Por mais miseráveis que fossem as superstições das idades sombrias, por mais revoltantes que fossem as torturas agora comuns entre os pagãos do Oriente, melhor, muito melhor é torturar o próprio corpo todos os dias e fazer desta vida um inferno sobre a terra do que permanecer em uma breve tranquilidade aqui, até que a cova se abra larga abaixo de nós e nos desperte para uma consciência infrutífera e um remorso eternos. Pensai nas próprias palavras de Cristo: “Que pode dar o homem em troca de sua alma?” Novamente Ele diz: “Temei aquele que, havendo separado a alma do corpo, tem o poder de precipitar a um e a outro no inferno; sim, eu vos digo, a este temei.”

Não ouseis pensar que haveis chegado ao lugar mais profundo de vossos corações, pois vós não sabeis o mal que aí se oculta. Quanto tempo e com que sinceridade não deveis rezar, quantos anos não deveis passar em cuidadosa obediência, antes que tenhais qualquer direito a pôr de lado a tristeza e a exultar no Senhor? Em certo sentido podeis, de fato, consolar-vos com isso, pois, embora não ouseis ainda supor que estais no número dos reais eleitos de Cristo, a partir disso sabereis que Ele deseja vossa salvação, que Ele morreu por vós, que Ele lavou vossos pecados pelo Batismo e sempre vos ajudará; e esse pensamento vos deve alegrar, enquanto examinais e repassais vossas vidas e vos voltais para Deus em espírito de sacrifício.

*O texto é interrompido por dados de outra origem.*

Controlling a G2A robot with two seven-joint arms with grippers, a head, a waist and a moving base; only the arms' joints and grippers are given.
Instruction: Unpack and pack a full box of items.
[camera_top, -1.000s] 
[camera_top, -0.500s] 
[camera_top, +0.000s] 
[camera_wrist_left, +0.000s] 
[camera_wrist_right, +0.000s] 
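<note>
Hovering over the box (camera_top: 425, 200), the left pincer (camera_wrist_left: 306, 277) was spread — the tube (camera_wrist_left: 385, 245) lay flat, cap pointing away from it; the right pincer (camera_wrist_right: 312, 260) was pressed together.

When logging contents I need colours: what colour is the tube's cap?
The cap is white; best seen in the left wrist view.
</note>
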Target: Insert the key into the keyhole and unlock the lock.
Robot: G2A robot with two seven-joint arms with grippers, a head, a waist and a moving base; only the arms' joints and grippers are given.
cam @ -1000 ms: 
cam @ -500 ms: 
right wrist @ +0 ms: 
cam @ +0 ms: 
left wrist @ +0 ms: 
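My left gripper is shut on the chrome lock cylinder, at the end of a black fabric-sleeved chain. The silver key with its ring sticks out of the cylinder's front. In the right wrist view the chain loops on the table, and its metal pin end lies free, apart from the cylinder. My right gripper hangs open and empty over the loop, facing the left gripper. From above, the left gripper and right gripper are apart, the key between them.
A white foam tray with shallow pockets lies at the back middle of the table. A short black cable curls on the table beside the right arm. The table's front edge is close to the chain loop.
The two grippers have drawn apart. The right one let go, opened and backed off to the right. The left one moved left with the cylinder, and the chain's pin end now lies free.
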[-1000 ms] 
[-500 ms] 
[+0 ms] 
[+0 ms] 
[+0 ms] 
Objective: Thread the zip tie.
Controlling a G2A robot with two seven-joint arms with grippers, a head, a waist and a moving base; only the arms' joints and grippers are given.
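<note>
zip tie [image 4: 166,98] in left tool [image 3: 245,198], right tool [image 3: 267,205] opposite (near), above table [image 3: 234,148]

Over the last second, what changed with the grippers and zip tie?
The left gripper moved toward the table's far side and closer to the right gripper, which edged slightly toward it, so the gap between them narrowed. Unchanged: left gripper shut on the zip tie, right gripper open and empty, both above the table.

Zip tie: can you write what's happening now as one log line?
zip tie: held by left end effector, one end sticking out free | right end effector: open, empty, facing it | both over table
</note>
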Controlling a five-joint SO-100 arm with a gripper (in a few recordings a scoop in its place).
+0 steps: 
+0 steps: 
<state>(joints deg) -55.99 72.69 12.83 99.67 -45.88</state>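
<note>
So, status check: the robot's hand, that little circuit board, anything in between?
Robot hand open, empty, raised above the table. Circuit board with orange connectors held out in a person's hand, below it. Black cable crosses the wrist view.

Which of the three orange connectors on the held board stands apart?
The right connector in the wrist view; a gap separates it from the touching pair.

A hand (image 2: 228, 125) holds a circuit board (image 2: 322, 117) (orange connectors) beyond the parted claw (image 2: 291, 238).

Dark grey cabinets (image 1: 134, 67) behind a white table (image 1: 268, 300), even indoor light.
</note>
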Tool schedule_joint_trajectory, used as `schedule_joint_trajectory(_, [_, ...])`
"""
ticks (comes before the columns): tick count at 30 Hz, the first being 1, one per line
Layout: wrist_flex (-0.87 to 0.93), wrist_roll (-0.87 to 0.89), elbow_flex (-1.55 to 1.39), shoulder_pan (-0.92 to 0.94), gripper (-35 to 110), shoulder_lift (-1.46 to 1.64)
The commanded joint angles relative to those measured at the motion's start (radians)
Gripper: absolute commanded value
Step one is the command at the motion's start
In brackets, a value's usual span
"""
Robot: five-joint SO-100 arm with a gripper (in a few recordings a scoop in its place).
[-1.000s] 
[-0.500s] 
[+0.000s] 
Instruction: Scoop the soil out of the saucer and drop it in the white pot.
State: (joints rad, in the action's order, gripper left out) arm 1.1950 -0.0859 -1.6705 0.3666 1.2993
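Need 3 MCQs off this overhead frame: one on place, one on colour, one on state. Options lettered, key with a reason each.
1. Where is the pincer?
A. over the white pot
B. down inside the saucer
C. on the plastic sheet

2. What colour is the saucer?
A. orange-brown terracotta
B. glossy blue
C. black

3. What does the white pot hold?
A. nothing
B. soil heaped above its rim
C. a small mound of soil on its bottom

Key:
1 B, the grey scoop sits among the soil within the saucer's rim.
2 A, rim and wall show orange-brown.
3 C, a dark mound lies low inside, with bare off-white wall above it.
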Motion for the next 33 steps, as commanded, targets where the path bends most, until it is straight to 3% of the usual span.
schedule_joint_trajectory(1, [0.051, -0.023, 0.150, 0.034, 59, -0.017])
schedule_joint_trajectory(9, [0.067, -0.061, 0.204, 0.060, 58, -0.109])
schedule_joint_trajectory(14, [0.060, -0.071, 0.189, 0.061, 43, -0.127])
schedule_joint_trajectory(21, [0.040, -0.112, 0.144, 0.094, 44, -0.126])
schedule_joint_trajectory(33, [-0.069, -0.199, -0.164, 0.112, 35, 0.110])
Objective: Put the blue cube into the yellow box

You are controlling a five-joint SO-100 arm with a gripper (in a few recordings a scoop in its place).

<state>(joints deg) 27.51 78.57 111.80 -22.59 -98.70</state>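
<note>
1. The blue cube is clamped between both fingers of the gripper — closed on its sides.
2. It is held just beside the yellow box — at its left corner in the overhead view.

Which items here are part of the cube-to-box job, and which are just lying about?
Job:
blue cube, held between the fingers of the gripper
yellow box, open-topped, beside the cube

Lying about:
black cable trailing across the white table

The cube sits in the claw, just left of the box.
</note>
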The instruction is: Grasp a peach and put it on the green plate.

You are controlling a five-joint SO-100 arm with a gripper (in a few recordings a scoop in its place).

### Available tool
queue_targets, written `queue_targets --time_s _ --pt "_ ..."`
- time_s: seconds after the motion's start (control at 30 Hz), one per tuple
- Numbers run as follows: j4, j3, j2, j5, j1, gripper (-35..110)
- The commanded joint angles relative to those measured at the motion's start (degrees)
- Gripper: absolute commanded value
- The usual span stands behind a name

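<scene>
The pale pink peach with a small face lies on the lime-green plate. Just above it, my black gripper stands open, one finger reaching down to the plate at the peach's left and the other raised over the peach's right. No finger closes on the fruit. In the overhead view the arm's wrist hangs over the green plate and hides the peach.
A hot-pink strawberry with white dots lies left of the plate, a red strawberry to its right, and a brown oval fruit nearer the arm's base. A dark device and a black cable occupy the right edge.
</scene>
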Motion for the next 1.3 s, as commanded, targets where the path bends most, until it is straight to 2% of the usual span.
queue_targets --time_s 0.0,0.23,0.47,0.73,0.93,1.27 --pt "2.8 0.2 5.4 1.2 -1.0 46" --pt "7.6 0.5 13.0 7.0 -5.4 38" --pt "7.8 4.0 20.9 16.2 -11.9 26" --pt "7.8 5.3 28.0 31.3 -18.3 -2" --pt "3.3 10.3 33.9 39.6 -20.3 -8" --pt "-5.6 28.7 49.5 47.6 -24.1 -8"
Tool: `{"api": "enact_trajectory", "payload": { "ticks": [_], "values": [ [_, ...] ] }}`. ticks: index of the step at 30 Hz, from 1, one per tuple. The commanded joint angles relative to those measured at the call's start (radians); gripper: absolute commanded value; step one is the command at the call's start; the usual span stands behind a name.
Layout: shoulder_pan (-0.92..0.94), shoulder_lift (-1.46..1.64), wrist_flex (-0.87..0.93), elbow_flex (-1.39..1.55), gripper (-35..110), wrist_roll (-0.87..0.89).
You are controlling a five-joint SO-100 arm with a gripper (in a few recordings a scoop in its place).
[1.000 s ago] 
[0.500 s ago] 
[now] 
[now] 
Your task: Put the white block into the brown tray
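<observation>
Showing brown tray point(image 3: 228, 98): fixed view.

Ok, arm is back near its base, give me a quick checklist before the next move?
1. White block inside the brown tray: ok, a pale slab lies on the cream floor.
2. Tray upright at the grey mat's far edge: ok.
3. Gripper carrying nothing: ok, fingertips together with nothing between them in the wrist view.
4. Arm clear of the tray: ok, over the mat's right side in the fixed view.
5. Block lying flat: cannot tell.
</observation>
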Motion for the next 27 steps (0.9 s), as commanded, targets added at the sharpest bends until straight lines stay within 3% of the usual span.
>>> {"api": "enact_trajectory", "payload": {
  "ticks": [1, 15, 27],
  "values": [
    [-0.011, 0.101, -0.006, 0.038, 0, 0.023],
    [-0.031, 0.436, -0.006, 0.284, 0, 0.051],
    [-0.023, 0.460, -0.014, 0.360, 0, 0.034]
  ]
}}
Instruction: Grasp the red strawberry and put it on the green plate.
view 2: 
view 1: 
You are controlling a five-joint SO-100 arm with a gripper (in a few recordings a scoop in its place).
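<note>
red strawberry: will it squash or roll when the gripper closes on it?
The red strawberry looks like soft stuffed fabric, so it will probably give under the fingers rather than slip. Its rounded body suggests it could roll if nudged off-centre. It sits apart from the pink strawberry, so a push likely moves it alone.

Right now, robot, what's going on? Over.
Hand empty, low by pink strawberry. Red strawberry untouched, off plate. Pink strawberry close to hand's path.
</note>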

Ao mesmo tempo, porém, enquanto estiverdes aqui, não podereis jamais estar certos da própria salvação e deveis, portanto, sempre temer enquanto tendes esperança. Vós conheceis cada vez mais os vossos pecados à medida que vedes a misericórdia de Deus em Cristo. E é este o verdadeiro estado cristão, bem como a melhor forma de aproximar-se do sono calmo e sereno de Cristo em meio à tempestade: não alegria perfeita e certeza do Céu, mas profunda resignação à vontade de Deus, entrega de nós mesmos a Ele, de corpo e alma; na esperança de que seremos salvos, sim, mas fixando nossos olhos mais sinceramente nEle do que em nós, isto é, agindo para a glória de Deus, procurando agradá-lO e dedicando-nos a Ele com obediência varonil e valorosas boas obras; e, então, ao olharmos para o nosso interior, pensemos em nós mesmos com uma certa aversão e desprezo por sermos pecadores, mortifiquemos nossa carne, contrariemos nossos apetites e esperemos tranquilamente aquele dia em que, se formos dignos, seremos despojados do nosso presente “eu” e renovados no Reino de Cristo.

Referências

  • Trecho do sermão “The Religion of the Day”, traduzido e levemente adaptado de “Parochial and Plain Sermons”, do B. John Henry Newman, v. 1, Longmans, Green and Co., London, 1907, pp. 320-324 (c. 24).